Смех, шарики, торт, свечи. Мамины знакомые что-то оживленно обсуждают за праздничным столом. Это его девятый день рождения, но они с Хики праздновали отдельно в его комнате. Какой интерес слушать нудных взрослых? Он лишь пришел захватить кетчуп. Хики стало любопытно, какой вкус будет у сладкого торта, если размещать его с кетчупом. Интересно будет посмотреть, как она будет есть эту гадость. Взяв все, что хотел, он торопливо пошел к выходу. Она ждет за дверью. Одно мгновенье. Сильный грохот. Все рухнуло. Он сидел в непроглядной темноте на коленках в луже из чего-то теплого и липкого. Страшно, тесно, душно. Запах смерти – так пахнет кровь, мясо и внутренности. Он не впервой его чувствует, но сейчас все не так, как раньше. Над ним груды обломков его дома. Ему повезло, он попал в воздушный карман и не пострадал.
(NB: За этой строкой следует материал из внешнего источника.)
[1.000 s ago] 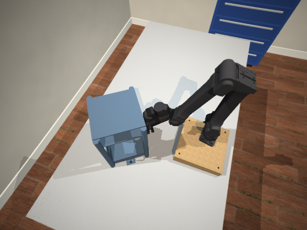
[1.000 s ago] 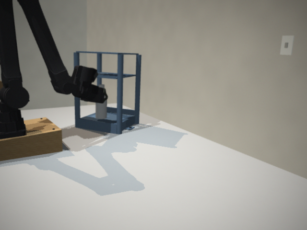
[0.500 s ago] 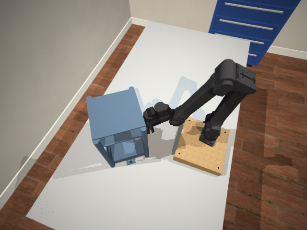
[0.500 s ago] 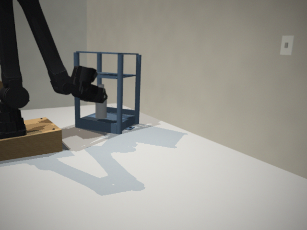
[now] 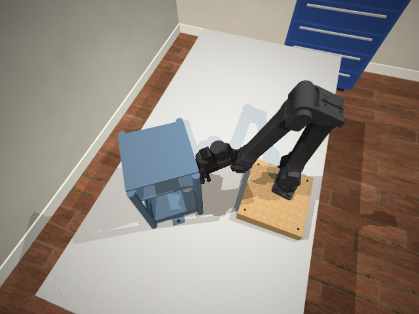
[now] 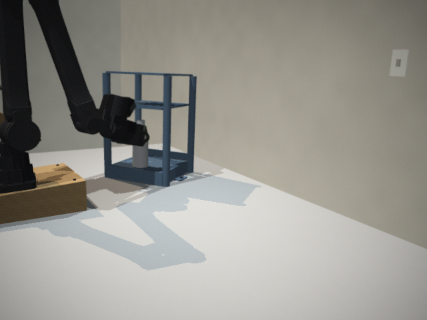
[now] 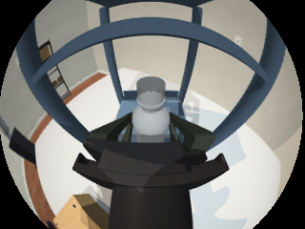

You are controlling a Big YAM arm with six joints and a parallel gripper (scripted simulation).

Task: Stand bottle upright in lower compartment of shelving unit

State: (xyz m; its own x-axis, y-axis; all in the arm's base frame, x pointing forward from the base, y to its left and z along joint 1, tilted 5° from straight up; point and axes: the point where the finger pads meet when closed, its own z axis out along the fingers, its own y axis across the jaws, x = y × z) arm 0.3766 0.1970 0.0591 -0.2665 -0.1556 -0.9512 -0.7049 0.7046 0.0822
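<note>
Bottle (image 5: 186, 190) (image 6: 140, 157) (image 7: 151, 123) | upright, cap up | clasped between fingers of pincer (image 5: 205, 177) (image 6: 146, 135) (image 7: 151, 115)

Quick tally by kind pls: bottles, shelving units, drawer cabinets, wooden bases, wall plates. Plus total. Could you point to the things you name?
bottle (image 5: 186, 190) (image 6: 140, 157) (image 7: 151, 121): 1
shelving unit (image 5: 158, 155) (image 6: 167, 131) (image 7: 150, 26): 1
drawer cabinet (image 5: 351, 25): 1
wooden base (image 5: 277, 212) (image 6: 51, 205) (image 7: 76, 214): 1
wall plate (image 6: 399, 70) (image 7: 238, 40): 1
Total: 5

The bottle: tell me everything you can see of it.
The bottle is pale grey, plastic-looking, with rounded shoulders and a cylindrical cap. It stands upright, cap up, in the lower compartment behind the front lip. The gripper appears clamped around it. Whether its base is fully seated is unclear.
</note>
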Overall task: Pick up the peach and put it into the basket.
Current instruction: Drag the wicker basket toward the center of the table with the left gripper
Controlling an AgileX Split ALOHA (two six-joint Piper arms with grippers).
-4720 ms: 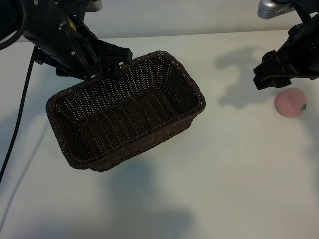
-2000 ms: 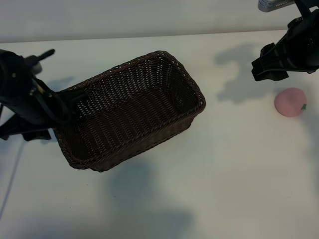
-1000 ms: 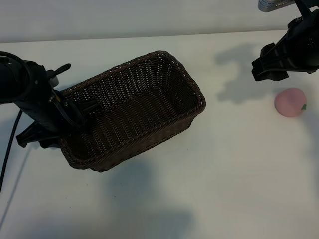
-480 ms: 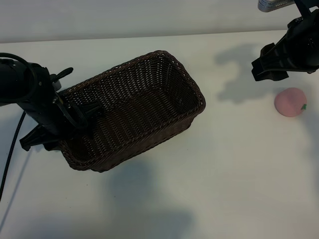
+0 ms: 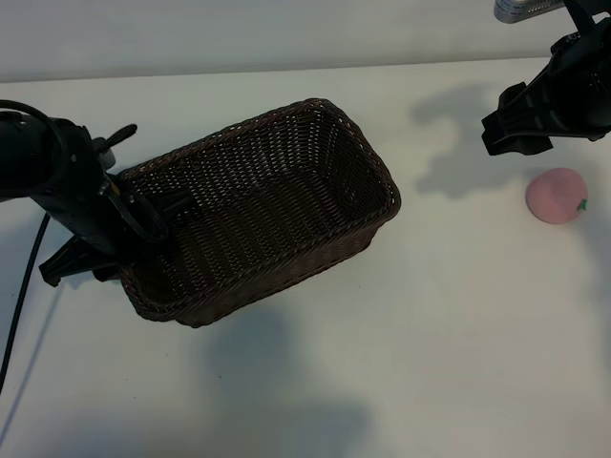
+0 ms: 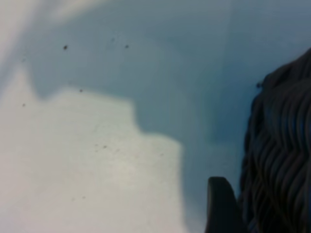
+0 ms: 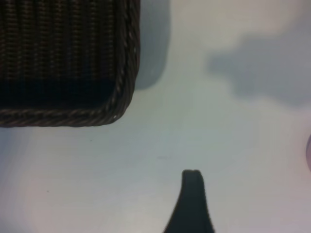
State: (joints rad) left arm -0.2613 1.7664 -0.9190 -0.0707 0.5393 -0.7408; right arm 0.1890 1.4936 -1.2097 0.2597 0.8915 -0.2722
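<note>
The dark brown wicker basket (image 5: pixel 286 153) lies slantwise at the table's centre-left. My left gripper (image 5: pixel 129 243) is down at its left end wall, open and astride it. In the left wrist view one finger (image 6: pixel 221 208) stands right against the outside of the basket (image 6: pixel 282 160); the other finger is hidden. The pale pink peach (image 5: pixel 557 196) rests on the table at the far right, untouched. My right gripper (image 5: pixel 504 143) hangs open above and just left of the peach, holding nothing. Its wrist view shows one finger (image 7: pixel 192 194) over bare table and a corner of the basket (image 7: pixel 121 97).
White tabletop (image 5: pixel 430 334) runs across the front and between the basket and the peach. A black cable (image 5: pixel 21 286) trails from the left arm down the left side. The table's back edge (image 5: pixel 286 69) runs behind the basket.
The left gripper's jaws have narrowed at the basket's left end. The basket has slid a little to the right in the last half second. Right arm and peach have not moved.
</note>
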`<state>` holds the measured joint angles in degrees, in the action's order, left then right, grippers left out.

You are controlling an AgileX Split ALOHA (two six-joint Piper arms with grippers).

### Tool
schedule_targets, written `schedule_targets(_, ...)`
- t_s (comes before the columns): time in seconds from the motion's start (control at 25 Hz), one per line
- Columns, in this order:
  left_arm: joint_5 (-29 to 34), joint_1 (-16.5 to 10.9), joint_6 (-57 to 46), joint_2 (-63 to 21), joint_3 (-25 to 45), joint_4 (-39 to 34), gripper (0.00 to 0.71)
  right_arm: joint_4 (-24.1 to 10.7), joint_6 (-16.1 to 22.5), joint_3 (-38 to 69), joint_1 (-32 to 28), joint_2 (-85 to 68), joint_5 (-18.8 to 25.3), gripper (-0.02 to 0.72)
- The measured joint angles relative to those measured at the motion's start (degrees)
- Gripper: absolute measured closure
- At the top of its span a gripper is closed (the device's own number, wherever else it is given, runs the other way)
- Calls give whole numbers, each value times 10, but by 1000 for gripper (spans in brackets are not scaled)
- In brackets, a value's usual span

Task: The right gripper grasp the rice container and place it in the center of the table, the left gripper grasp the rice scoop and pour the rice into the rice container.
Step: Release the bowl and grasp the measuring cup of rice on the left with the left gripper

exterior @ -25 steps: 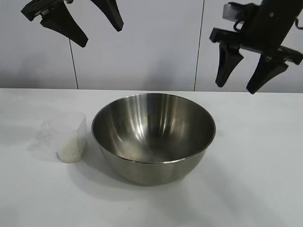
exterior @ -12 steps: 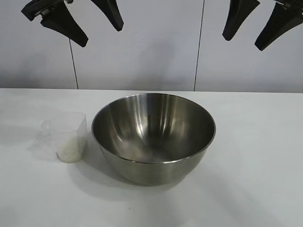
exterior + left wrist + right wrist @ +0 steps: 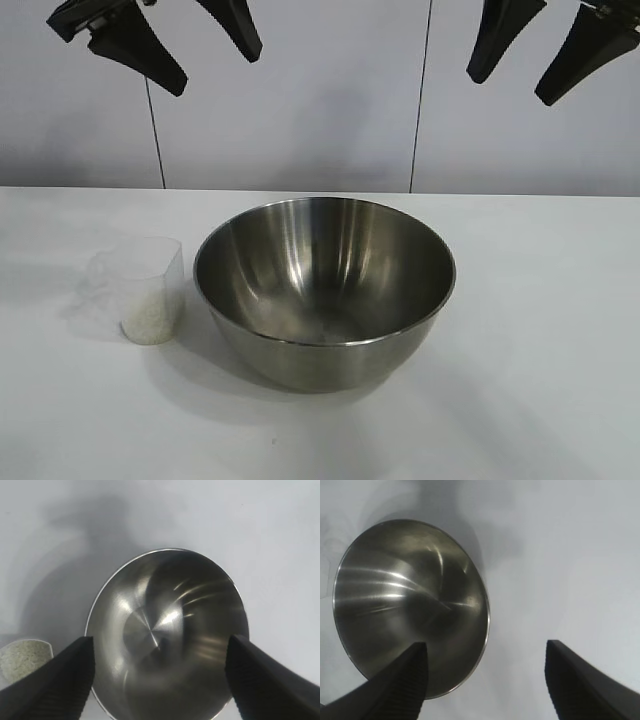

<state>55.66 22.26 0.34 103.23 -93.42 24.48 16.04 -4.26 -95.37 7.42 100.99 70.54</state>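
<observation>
While both grippers hang high with fingers spread, the rice container (image 3: pixel 324 290) sits just beside the rice scoop (image 3: pixel 148 290).

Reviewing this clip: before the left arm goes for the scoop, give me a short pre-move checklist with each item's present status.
1. Rice container set mid-table, upright: ok.
2. Right gripper clear of the container, high above, jaws open, empty: ok.
3. Left gripper open and empty, raised above the table: ok.
4. Rice scoop upright beside the container, apart from it: ok.
5. Rice in the scoop, none seen in the container: ok.
6. Scoop handle direction for the grasp: cannot tell.
</observation>
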Motion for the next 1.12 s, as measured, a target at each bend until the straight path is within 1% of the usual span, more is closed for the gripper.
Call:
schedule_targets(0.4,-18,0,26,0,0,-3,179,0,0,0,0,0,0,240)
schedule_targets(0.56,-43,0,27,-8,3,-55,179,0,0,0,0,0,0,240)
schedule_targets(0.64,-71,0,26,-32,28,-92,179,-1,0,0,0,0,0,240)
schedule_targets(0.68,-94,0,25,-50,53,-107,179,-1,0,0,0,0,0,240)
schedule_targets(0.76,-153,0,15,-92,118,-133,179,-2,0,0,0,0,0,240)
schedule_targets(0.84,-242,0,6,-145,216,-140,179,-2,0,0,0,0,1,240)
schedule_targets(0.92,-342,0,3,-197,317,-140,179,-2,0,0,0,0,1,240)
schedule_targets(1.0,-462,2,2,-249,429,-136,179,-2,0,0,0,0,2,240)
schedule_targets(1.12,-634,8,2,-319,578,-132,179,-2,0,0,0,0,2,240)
Осознание произошедшего пришло далеко не сразу, а медленно по фрагментам.

«Мама!» – Он пытался крикнуть, но вместо этого выходил сдавленный хрип. «Она мертва?! Хики!» Откуда-то сверху раздался сильный скрежет, заставив похолодеть все его нутро. «Вот и все? Значит, скоро я…» Теплые руки обхватили его сзади. Она вся дрожала, прижимаясь к нему так, будто он мог что-то сделать, мог спасти ее.

– Я хочу жить! – Она рыдала.– Хочу жить!

Скрежет внезапно усилился. От страха он зажмурил глаза. Вот сейчас. Сейчас все закончится.

Он открыл глаза. Нет, он не проснулся. Это все еще был сон, но в этот раз какой-то странный. Обычно это были воспоминания, что-то уже ранее пережитое и ничего нового. Но не сейчас. Он лежал на чем-то мягком, а сверху все было затянуто белизной, словно молоком. Это точно было не небо, но и не потолок. И с него сыпались белые хлопья, внешне похожие на снег, но они совсем не были холодными и не таяли, прикасаясь к коже. Он приподнялся и осмотрелся. Вокруг было тихо и пусто. Абсолютно пусто. Не было ни стен, ни потолка, ни земли, ни неба, ни чего-либо еще, за что мог бы зацепиться взгляд. Под ногами был пушистый нетающий снег, напоминающий ему тополиный пух. Линии горизонта не существовало – белый пух сливался с молочным небом. Солнца тоже не было, но, несмотря на отсутствие светила, недостатка в освещении не ощущалось. Его даже было слишком много – от него рябило в глазах. Он не спешил вставать, сидя по-турецки, он разглядывал сначала себя, а потом необычное место, в котором оказался. До странного ясно он осознавал, что все это сон. В этом сне ему было не девять и не двенадцать, ему было столько же, сколько в настоящий момент – двадцать. И одет он был в то же, в чем ходил к бабушке: джинсы, черный вязаный свитер, сверху его длинное пальто и шарф. Только шапки не было, но было не холодно, потому его не сильно волновало ее отсутствие.

Сколько он так просидел, вслушиваясь в тишину, он не знал. Вдруг его сзади обхватили теплые ласковые руки. Ее руки.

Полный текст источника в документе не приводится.